Dataset excerpt:
__________________________________________________

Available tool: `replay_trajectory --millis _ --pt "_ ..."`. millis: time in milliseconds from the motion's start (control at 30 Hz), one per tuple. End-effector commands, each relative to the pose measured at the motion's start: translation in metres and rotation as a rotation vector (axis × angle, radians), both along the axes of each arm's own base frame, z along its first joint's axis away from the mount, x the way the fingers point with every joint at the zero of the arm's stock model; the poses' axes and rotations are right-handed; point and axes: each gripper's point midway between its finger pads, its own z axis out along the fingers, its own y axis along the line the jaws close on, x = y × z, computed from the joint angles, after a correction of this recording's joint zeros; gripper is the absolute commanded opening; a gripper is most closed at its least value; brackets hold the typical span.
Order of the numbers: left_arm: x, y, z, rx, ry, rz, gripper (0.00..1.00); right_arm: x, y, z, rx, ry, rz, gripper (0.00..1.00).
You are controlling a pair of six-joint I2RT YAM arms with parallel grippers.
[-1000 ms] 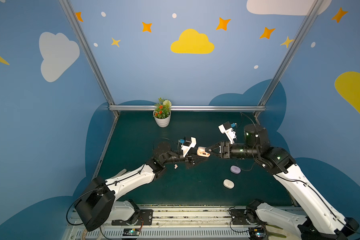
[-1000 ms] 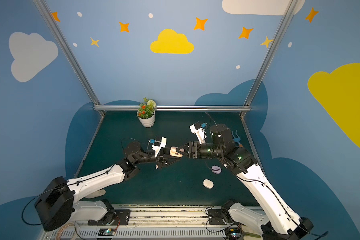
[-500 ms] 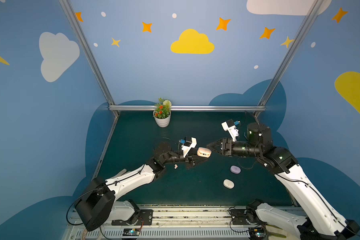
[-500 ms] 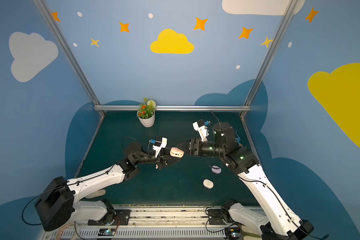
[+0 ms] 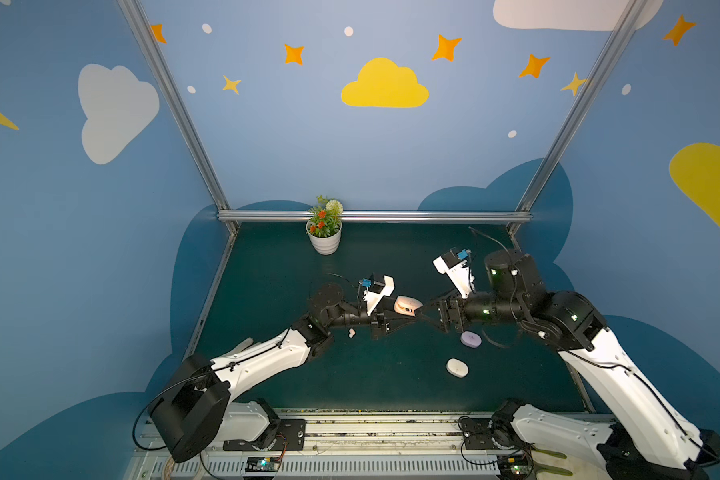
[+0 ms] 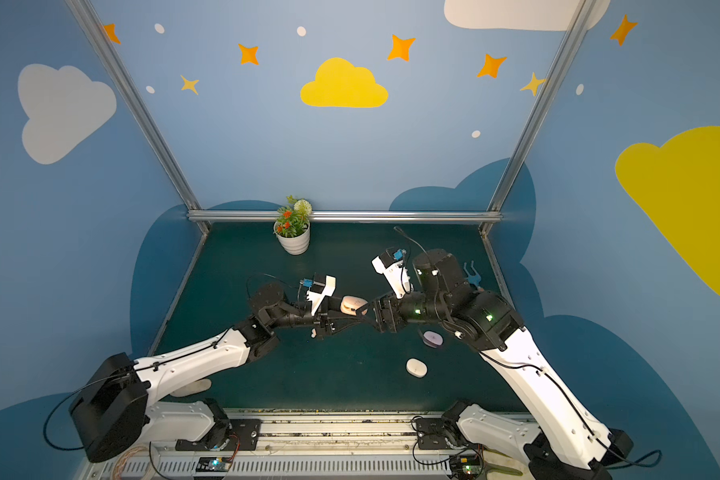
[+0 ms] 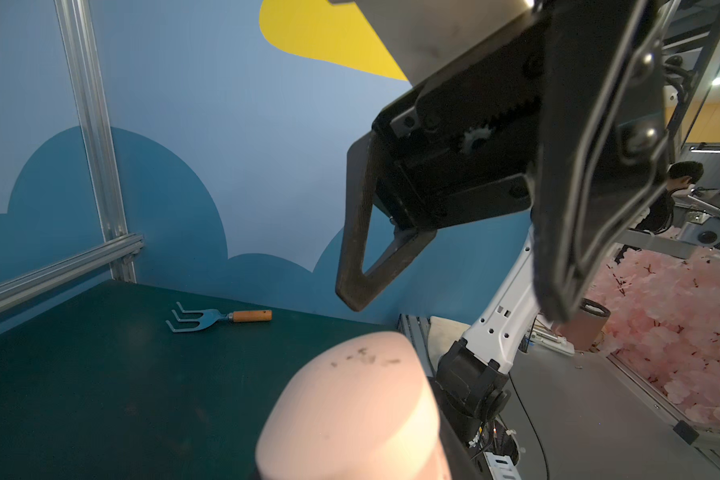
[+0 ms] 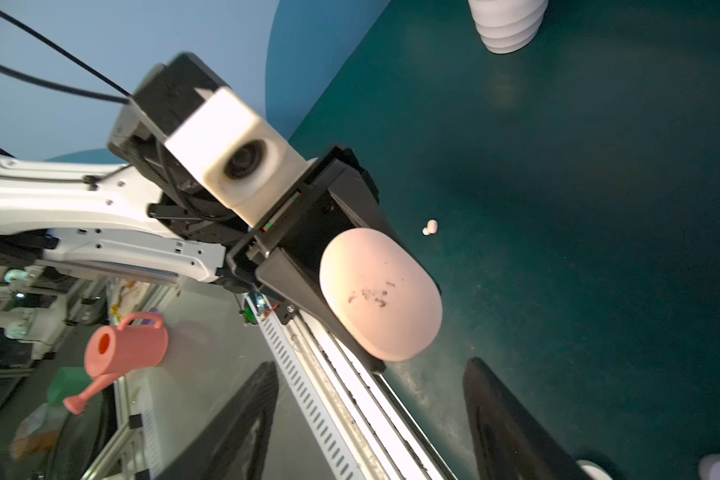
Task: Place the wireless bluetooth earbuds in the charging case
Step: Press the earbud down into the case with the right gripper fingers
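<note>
Case (image 5: 406, 304) pinched between left fingers (image 5: 399, 321); right fingers (image 5: 434, 303) spread wider, drawn back from it since earlier

The left arm (image 5: 262, 365) and the right arm (image 5: 624, 386) have white shells on their long links, with black joints between. A large black box-shaped joint (image 5: 190, 409) sits near the left arm's base, and a thin black cable (image 5: 134, 428) loops off it. Small green lights (image 5: 485, 311) glow on the right arm's joints. Each wrist carries a white camera block (image 5: 381, 289) with a blue connector (image 5: 366, 283). The fingers (image 7: 353, 249) are black, flat and triangular, and one has round screw heads (image 7: 641, 137).
</note>
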Motion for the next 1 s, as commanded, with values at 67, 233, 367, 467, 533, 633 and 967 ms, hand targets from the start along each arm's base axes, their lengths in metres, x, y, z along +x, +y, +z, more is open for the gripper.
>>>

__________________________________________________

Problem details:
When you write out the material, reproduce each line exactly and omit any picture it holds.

Solution to this task:
Available tool: `replay_trajectory --millis _ --pt "_ ..."`. millis: time in milliseconds from the motion's start (control at 30 Hz), one per tuple. End-effector commands, each relative to the pose measured at the motion's start: translation in metres and rotation as a rotation vector (axis × angle, radians), both along the axes of each arm's own base frame, z along its first joint's axis away from the mount, x the way the fingers point with every joint at the zero of the arm's stock model; the poses' axes and rotations are right-handed; point and axes: each gripper's point midway between its finger pads, its own z axis out along the fingers, its own y axis along the line the jaws close on, x = y × z, computed from the joint angles, after a correction of this recording's joint zeros; gripper is the absolute commanded opening; a gripper is most closed at its least value; brackets hold the typical span.
Order of the numbers: left_arm: x, y, z, rx, ry, rz, gripper (0.00..1.00); right_arm: x, y, z, rx, ry, rz, gripper (0.00..1.00).
You are controlling a pair of six-joint I2RT YAM arms with parallel grippers.
[-1000 ms] 
[-1000 ms] 
[-500 ms] 
[-500 ms] 
[+0 ms] 
[+0 ms] 
[+0 ms] 
[+0 ms] 
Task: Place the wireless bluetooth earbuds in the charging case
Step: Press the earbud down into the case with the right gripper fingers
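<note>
Case (image 5: 406, 304) pinched between left fingers (image 5: 399, 321); right fingers (image 5: 434, 303) spread wider, drawn back from it since earlier

The left arm (image 5: 262, 365) and the right arm (image 5: 624, 386) have white shells on their long links, with black joints between. A large black box-shaped joint (image 5: 190, 409) sits near the left arm's base, and a thin black cable (image 5: 134, 428) loops off it. Small green lights (image 5: 485, 311) glow on the right arm's joints. Each wrist carries a white camera block (image 5: 381, 289) with a blue connector (image 5: 366, 283). The fingers (image 7: 353, 249) are black, flat and triangular, and one has round screw heads (image 7: 641, 137).
</note>
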Motion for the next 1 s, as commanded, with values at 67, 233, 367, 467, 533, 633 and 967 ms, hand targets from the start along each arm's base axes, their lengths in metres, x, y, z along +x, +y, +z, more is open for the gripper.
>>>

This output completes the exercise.